Outras pessoas disputavam pelo chão a comida que estava espalhada. "Num precisa nem de farinha, vai com areia mermo". Felizmente algumas panelas que foram atingidas não chegaram a derramar por completo, restando ainda pelos fundos um resto disso ou daquilo. Foi quando Padre Josefo bateu palmas e chamou a atenção:
- Vocês não são e nunca foram bichos. Levantem já do chão e deixem essa comida aí. Lembrem que têm pessoas que precisam ser ajudadas, pois ainda estão desacordadas do susto que passaram, coitadas. Cheguem, levem as duas para um lugar mais fresco dentro do barracão ou mesmo embaixo da umburana. Tenham cuidado pois estão muito fragilizadas. Vocês três venham – E chamou três mulheres que há pouco estavam catando resto de comida pelo chão -, peguem umas vassouras e uma pá e limpem isso aqui urgentemente. Vocês duas venham aqui – E chamou mais duas -, peguem esses caldeirões e essas panelas que ainda têm comida dentro e levem para a casa de Lucas. Tomem conta da cozinha e terminem de preparar o que restou. Só tem uma coisa: a comida que ainda resta vai ser servida somente aos meninos que estão aqui, às crianças que estão aqui desde cedo e precisam se alimentar. Nós que somos adultos temos que dar um jeito... – Foi interrompido por uma senhora que parecia estar vestida para uma festa:
- Mas a gente tá com fome seu pade...
- Está bem, está bem. Se estão com fome de verdade então eu vou dar um jeito nisso agora. Sizenando e Lucrécio venham cá, por favor. Peguem o meu carro e vão até a cidade comprar agora mesmo o que eu vou mandar, escutem bem. Tragam quatro cestos de pães, bem cheios, vinte pacotes de ki-suco, três quilos de açúcar e cinco mortadelas. Tomem aqui o dinheiro – E puxou do bolso uma única nota graúda – e tomem cuidado com o troco. Ah!, já ia esquecendo comprem também dois pacotes de copos plásticos – E olhando pra Lucas, perguntou – Está precisando de alguma coisa Lucas?

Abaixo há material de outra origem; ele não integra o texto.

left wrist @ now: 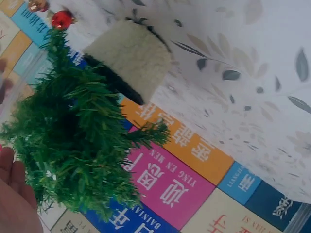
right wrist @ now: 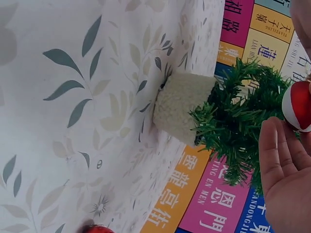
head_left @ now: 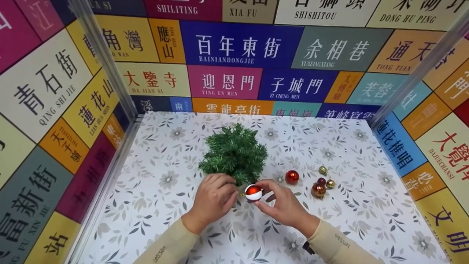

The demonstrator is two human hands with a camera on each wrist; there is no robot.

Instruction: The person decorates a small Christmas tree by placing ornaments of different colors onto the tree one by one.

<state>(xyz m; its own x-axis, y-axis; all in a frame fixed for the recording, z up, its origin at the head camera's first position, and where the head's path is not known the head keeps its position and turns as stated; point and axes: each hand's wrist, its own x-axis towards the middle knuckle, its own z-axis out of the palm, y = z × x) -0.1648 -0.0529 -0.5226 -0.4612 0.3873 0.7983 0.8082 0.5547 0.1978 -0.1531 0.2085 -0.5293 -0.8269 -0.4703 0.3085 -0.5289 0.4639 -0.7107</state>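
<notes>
A small green artificial Christmas tree (head_left: pixel 234 152) stands in a cream, fuzzy-covered pot (left wrist: pixel 131 58). In front of it, in the head view, a red and white Christmas bauble (head_left: pixel 253 192) is held between both hands, its gold cap turned left. My right hand (head_left: pixel 281 202) grips the ball between thumb and fingers. The fingers of my left hand (head_left: pixel 215 194) are curled at the gold cap and pinch its hanging end; the fine loop itself is too small to make out. The right wrist view shows the bauble (right wrist: pixel 297 106) close to the branches.
To the right of the tree lie a shiny red bauble (head_left: pixel 292 177), a copper-coloured bauble (head_left: pixel 318 190), a small dark red bauble (head_left: pixel 321 181) and small gold baubles (head_left: pixel 331 183). A leaf-patterned cloth (head_left: pixel 157 205) covers the table. Panels with street names (head_left: pixel 242 46) enclose three sides.
</notes>
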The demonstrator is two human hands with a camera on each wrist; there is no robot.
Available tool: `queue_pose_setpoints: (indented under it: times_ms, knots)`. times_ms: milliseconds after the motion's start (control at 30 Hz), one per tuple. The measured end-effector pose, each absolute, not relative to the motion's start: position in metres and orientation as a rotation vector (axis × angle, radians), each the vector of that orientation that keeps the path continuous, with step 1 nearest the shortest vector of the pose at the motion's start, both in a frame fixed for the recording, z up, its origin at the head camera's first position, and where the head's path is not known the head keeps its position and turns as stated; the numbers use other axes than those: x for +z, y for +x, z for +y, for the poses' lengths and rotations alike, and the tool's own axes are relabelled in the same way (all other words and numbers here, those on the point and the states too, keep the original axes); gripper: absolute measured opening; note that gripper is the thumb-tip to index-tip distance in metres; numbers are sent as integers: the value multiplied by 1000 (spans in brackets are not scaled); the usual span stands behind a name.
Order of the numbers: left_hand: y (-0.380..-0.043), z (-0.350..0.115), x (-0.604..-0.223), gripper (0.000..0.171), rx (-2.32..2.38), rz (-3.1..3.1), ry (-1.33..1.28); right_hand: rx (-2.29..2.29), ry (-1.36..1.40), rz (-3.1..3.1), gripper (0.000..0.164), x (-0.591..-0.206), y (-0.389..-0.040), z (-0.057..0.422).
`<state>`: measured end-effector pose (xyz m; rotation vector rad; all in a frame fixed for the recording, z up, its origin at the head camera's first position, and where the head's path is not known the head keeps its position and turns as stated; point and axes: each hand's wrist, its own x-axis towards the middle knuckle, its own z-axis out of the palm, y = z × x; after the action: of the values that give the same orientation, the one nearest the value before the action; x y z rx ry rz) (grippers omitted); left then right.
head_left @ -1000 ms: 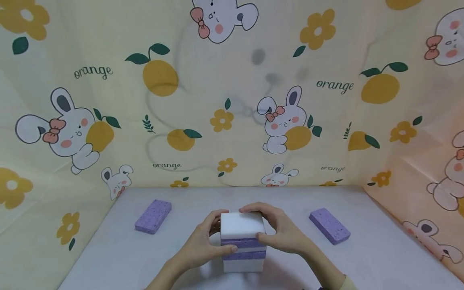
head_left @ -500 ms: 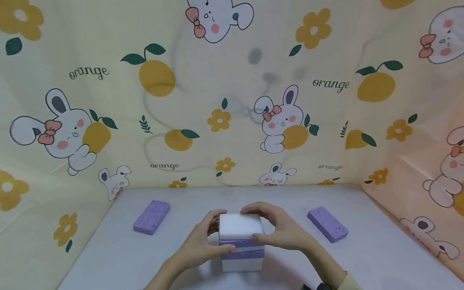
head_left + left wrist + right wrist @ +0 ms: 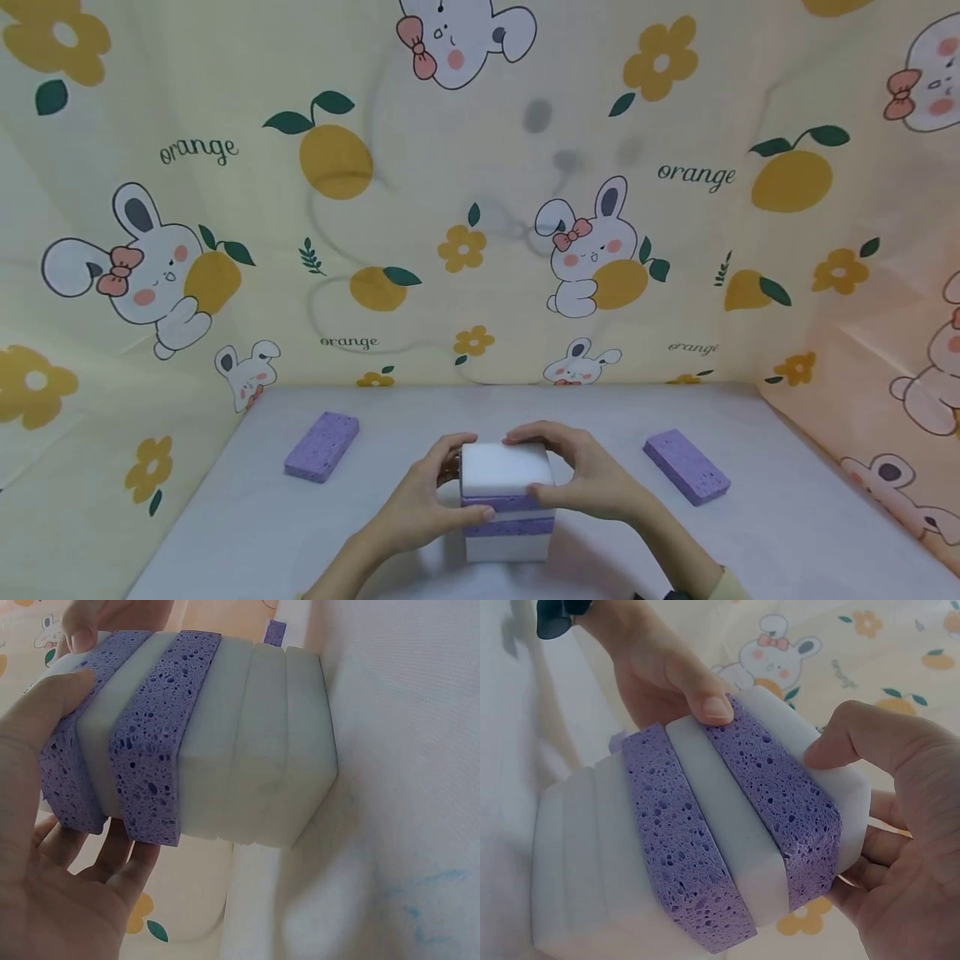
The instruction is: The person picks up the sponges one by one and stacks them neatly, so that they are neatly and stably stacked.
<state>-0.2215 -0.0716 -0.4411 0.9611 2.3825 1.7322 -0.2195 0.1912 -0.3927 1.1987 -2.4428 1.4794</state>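
Observation:
A stack of sponges stands upright on the table: three white sponges [image 3: 262,750] at the bottom, then a lower purple sponge [image 3: 679,832], another white one [image 3: 724,802], an upper purple sponge [image 3: 780,795], and a white sponge [image 3: 506,468] on top. My left hand [image 3: 427,504] grips the stack's left side, its thumb on the front edge of the upper purple sponge and its fingers behind. From the right, my right hand [image 3: 588,479] holds the top white sponge, thumb on its front and fingers over the back. Edges of the layers line up roughly.
One loose purple sponge [image 3: 322,447] lies flat at the left of the table [image 3: 420,408], another purple sponge [image 3: 686,467] at the right. Behind and on both sides hangs a cream cloth [image 3: 480,292] printed with rabbits and oranges.
The head view shifts slightly sideways. Both hands keep their hold on the upper sponges, and the stack stays where it was.

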Motion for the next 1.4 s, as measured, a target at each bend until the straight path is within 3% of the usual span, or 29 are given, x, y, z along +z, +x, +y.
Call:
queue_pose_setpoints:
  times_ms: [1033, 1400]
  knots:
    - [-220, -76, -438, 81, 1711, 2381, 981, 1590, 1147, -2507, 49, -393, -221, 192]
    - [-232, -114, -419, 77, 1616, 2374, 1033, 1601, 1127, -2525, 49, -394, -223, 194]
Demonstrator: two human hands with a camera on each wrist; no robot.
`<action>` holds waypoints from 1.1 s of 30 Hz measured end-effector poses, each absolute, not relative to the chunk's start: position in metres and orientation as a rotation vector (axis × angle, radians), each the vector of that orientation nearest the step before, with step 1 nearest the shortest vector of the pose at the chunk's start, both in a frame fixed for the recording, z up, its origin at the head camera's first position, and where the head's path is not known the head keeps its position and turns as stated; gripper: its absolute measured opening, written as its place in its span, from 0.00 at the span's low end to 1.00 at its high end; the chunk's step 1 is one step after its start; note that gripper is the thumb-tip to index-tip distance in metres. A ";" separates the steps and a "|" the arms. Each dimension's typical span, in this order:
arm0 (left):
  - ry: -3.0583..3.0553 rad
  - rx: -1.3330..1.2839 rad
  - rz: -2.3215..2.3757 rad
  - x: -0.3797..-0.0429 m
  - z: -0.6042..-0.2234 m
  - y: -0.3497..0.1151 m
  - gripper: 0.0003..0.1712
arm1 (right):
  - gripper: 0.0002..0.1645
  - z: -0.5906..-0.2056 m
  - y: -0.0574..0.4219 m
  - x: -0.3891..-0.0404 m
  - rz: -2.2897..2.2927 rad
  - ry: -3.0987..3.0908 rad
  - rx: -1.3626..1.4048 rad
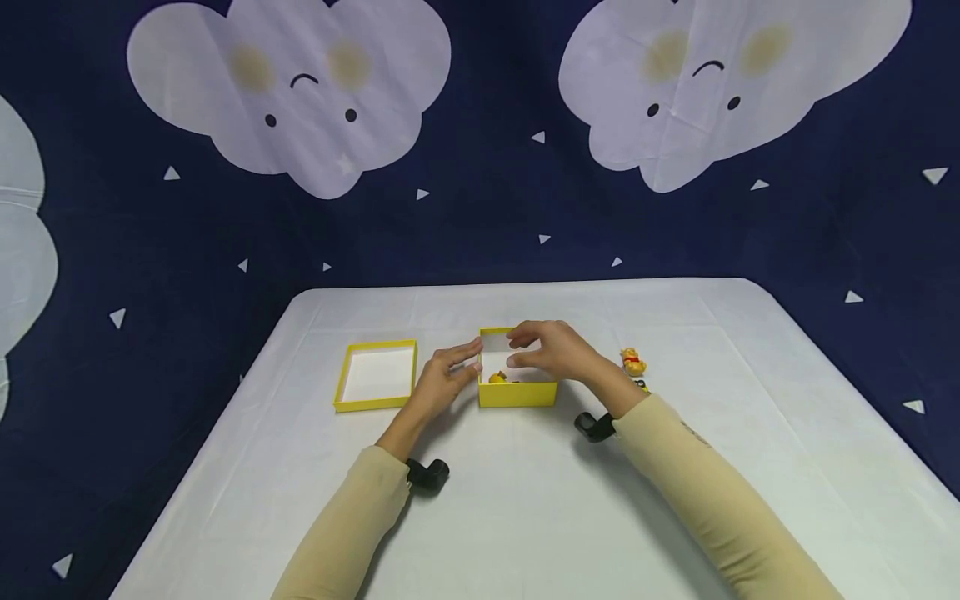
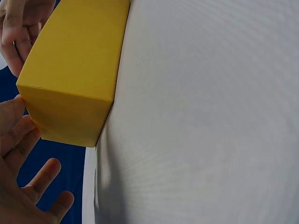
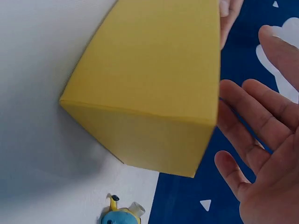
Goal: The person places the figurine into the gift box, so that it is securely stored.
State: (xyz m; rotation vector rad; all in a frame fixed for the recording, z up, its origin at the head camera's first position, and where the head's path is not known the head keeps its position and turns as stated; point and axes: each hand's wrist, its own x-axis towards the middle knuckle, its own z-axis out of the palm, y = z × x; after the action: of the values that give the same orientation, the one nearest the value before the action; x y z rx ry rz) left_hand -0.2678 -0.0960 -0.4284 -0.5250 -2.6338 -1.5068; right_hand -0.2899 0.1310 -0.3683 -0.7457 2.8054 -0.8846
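A yellow box point(image 1: 517, 396) with a white inside stands without a lid in the middle of the table. In it lies a small yellow figurine point(image 1: 497, 378); a dark bit beside it is too small to tell. My left hand point(image 1: 442, 381) touches the box's left wall with extended fingers, the thumb near the rim. Over the box's right part hovers my right hand point(image 1: 551, 347), its fingers spread and loosely bent with nothing between them. The right wrist view shows those fingers point(image 3: 254, 116) apart beside the yellow wall.
The shallow yellow lid point(image 1: 375, 407) lies to the left of the box, white inside up. On the right, a bear figurine point(image 1: 633, 362) in a red top lies beyond my right forearm. Near it a blue-and-yellow figurine point(image 3: 120, 217) is partly cut off in the right wrist view.
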 end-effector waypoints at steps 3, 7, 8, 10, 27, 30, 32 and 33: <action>-2.620 -0.539 -1.503 -0.268 -0.428 -0.096 0.24 | 0.31 -0.366 0.138 -0.288 -0.977 2.805 -0.702; -2.616 -0.540 -1.502 -0.267 -0.427 -0.096 0.24 | 0.31 -0.364 0.150 -0.285 -1.076 2.811 -0.654; -2.622 -0.535 -1.504 -0.267 -0.427 -0.096 0.24 | 0.31 -0.364 0.153 -0.283 -1.093 2.813 -0.649; -2.628 -0.533 -1.500 -0.268 -0.428 -0.096 0.24 | 0.32 -0.363 0.161 -0.280 -1.109 2.822 -0.642; -2.643 -0.462 -1.514 -0.266 -0.429 -0.096 0.23 | 0.33 -0.364 0.219 -0.253 -1.059 2.910 -0.421; -2.636 -0.468 -1.513 -0.266 -0.429 -0.096 0.22 | 0.35 -0.368 0.230 -0.249 -1.021 2.915 -0.386; -2.635 -0.475 -1.512 -0.267 -0.430 -0.096 0.22 | 0.37 -0.372 0.237 -0.248 -1.003 2.918 -0.354; -2.634 -0.476 -1.515 -0.267 -0.430 -0.097 0.22 | 0.38 -0.374 0.241 -0.247 -0.997 2.920 -0.343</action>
State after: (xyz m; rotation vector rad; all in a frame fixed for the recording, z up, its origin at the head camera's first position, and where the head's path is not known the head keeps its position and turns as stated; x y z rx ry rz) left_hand -0.2667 -0.0965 -0.4299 -0.4762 -2.6345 -1.5146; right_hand -0.2468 0.2410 -0.3743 -0.3431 2.9196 -0.9969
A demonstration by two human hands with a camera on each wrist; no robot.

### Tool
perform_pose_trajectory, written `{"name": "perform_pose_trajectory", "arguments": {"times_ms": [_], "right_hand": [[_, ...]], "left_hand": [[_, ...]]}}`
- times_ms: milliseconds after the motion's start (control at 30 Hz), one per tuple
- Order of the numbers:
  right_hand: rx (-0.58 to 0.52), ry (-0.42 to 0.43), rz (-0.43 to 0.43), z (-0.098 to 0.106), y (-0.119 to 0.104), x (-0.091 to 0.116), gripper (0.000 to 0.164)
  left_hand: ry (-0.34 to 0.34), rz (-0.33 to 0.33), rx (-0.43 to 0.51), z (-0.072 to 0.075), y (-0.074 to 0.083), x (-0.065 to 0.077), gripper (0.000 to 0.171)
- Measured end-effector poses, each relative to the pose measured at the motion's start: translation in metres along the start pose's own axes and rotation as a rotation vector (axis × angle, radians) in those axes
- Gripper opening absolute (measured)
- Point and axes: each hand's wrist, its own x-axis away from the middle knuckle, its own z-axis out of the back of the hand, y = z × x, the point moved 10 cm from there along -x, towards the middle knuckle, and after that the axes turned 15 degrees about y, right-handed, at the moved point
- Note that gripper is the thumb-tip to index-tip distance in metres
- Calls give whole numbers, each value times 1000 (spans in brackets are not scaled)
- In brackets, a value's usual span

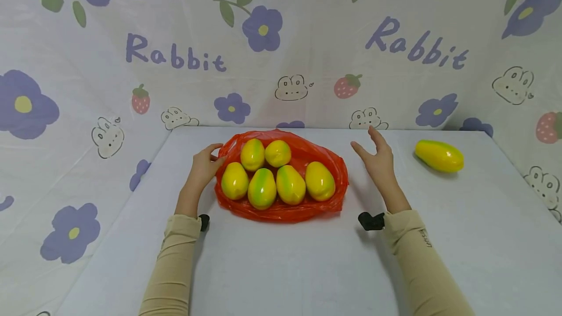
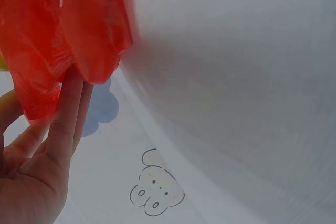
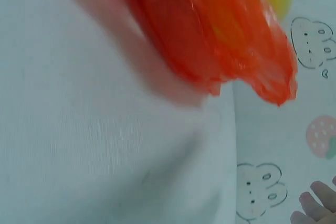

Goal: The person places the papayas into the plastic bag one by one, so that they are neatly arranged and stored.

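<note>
A red plastic bag [image 1: 281,216] lies spread on the white table, its mouth turned outward around several glossy yellow-green fruits [image 1: 319,182] that look like papayas. My left hand [image 1: 204,167] is at the bag's left edge. In the left wrist view, the fairly straight fingers [image 2: 65,119] touch the red plastic; the thumb is partly out of sight. My right hand [image 1: 381,165] hovers off the bag's right side with thumb and fingers spread, holding nothing. Only the fingertips [image 3: 315,205] of that hand show in the right wrist view, apart from the bag.
One longer yellow-green papaya-like fruit [image 1: 439,156] lies by itself at the right of the table [image 1: 285,267]. A printed cloth [image 1: 307,23] with flowers and rabbits hangs behind the table and along its sides.
</note>
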Motion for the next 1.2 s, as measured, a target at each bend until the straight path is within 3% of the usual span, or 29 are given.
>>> {"name": "perform_pose_trajectory", "arguments": {"times_ms": [633,1000,1200], "right_hand": [[66,49,-47,73,42,-25,83],[152,178,-103,134,79,-37,80],[157,177,-212,154,105,-41,84]], "left_hand": [[-6,7,0,1,-2,0,50],[-5,0,0,1,-2,-2,50],[-7,13,12,2,-2,-2,50]]}}
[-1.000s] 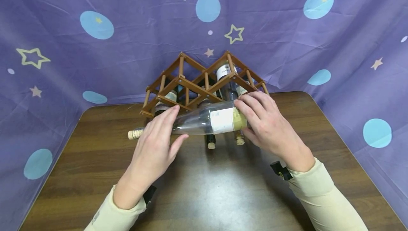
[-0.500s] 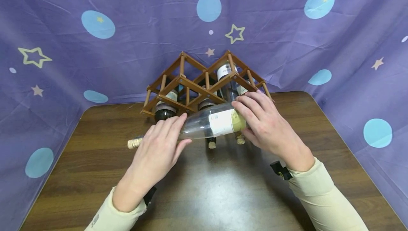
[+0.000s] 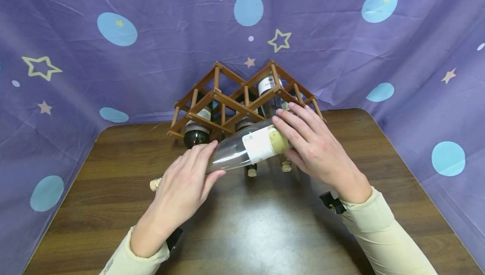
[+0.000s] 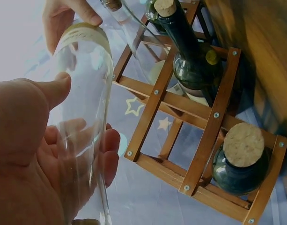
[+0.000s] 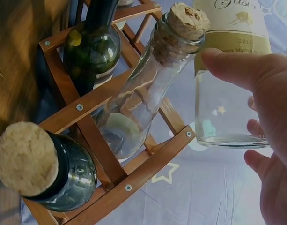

- Sim – E chamou Sizenando e falou ao ouvido.
Assim que o padre mandou comprar a mortadela com pão, de repente, coisa de dois minutos, algumas pessoas saíram dali com a cara emburrada, como quem não tinham gostado do que tinham ouvido. "Euzinha comer pão com mortadela, nem morta"; "Só me faltava ser pobre agora pra me submeter a comer essa nojeira"; "Ia fazer um favor deixando os meus bifes e assados para comer dessa feijoada, mas comer essa pobreza aí já é demais". E saíram cochichando uma com a outra. Quase esbarram em Ester que ia chegando.
Quando o padre avistou Ester chamou-a pra perto e disse baixinho: "Me perdoe, doce menina, mas se ainda fosse naqueles tempos eu ia pedir um favorzinho a você. Era coisa besta, coisa pouca, somente pedir que não deixasse Lucas fazer besteira, pois sinto que esse jeito calmo que ele demonstra estar não passa de um disfarce, pois o mesmo está em tempo de explodir, já não agüenta mais ver tantos absurdos acontecendo perante uma só pessoa. Pois saiba, minha menina, que tudo isso que fizeram e fazem é unicamente para atingir o Lucas, para ver se fraqueja e se corrompe de corpo e alma perante o inimigo. Mas Deus é mais e o protegerá. Mas não custa nada pedir, como amiga, que ele se acalme que tudo será resolvido. Está bem?".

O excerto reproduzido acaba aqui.